Por eso es que tanto los ricos como los pobres, en todas las situaciones, sean las de excepción o las de la vida cotidiana, esperan que el gobierno se encargue, y están convencidos de que todo lo debe dar.
Lo de la luz y el agua son ejemplos paradigmáticos: la gente no las quiere pagar porque consideran que “es obligación del gobierno dar este servicio” o “darlo más barato”.
Y como así piensan, actúan en consecuencia. Hace algunos años, mujeres que viven en un predio invadido en Iztapalapa atacaron a los agentes que querían quitar los diablitos, y en Chihuahua, los productores agrícolas detuvieron y raparon a los empleados de la Comisión Federal de Electricidad que fueron a cortar el servicio. Y a esto le llamaron “acciones defensivas” contra “la miope ofensiva de la CFE”. Hace unos días, esta empresa le cortó el servicio a la oficina de aguas de Hermosillo por un adeudo nada menos que de 13 millones de pesos.

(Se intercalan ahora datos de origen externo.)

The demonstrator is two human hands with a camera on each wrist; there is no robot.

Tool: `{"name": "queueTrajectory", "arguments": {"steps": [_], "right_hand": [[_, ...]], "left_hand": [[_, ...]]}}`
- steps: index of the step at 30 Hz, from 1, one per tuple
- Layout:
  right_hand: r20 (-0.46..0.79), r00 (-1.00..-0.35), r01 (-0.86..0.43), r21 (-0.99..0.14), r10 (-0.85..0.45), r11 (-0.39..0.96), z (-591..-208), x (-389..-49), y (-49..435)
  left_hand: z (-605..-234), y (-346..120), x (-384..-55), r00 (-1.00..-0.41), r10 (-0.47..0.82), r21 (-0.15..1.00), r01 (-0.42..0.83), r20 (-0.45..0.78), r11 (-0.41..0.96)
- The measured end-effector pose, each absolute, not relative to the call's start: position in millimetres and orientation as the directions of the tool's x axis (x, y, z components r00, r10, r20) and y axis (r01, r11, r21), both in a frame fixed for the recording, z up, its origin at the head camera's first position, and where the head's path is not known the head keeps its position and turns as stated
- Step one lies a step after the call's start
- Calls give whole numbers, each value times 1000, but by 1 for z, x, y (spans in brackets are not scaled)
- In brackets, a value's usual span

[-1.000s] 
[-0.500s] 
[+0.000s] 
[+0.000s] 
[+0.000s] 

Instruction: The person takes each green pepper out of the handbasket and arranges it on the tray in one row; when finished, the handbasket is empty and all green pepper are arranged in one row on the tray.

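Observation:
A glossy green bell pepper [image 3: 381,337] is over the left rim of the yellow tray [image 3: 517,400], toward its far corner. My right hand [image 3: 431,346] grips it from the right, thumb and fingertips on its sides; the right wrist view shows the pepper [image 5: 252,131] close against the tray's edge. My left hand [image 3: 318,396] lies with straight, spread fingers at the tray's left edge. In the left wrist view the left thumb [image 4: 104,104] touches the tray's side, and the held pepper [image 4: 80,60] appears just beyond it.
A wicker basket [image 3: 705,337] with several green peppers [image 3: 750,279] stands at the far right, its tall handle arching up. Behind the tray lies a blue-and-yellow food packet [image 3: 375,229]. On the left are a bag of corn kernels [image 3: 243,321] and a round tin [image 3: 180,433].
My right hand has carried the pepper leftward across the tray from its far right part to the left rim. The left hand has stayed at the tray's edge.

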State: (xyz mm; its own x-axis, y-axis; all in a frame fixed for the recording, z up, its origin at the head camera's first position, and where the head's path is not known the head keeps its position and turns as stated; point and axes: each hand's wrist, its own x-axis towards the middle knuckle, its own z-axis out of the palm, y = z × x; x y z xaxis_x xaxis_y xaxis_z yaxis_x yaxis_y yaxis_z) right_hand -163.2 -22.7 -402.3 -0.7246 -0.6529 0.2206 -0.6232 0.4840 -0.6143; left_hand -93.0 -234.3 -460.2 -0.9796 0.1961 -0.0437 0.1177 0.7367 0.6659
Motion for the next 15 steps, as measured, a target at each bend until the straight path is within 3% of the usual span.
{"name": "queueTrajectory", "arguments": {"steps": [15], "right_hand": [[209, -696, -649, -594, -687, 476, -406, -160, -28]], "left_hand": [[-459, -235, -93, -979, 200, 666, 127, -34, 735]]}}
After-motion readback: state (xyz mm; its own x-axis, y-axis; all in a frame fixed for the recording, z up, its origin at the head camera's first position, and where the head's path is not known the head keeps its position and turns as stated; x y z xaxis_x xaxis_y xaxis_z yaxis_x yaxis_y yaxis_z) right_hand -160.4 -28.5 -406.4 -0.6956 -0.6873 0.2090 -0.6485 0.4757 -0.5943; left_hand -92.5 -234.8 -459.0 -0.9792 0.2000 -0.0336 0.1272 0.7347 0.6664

Recuerdo hace algunos años, cuando a los trabajadores del Metro les ofrecían alimentos en comedores, con subsidio de 85% sobre el precio, y de todos modos se quejaban porque “la comida no está balanceada”, “nos dan demasiado pollo”, “el agua de fruta está muy dulce”. Y cuando a los empresarios les ofrecían exenciones de impuestos y se quejaban porque “nada más son por cinco años”. ¿No se quejan los habitantes de la capital cuando escuchan que se cobrará peaje en algunas vías de comunicación cuya construcción resulta demasiado costosa porque, según dicen: “Ya bastante cara es la vida hoy día, y todavía tener que pagar...”, y agregan: “Que el gobierno construya lo que se requiera pero todo sin pago”?
Del gobierno se espera que cobre pocos impuestos pero haga muchas obras de beneficio colectivo; que proporcione los servicios muy baratos y, si se puede, mejor gratis. Se espera, como escribió un sicoanalista, que sea “la gran chichi”. Pero los tiempos ya no están para eso y más nos vale entenderlo.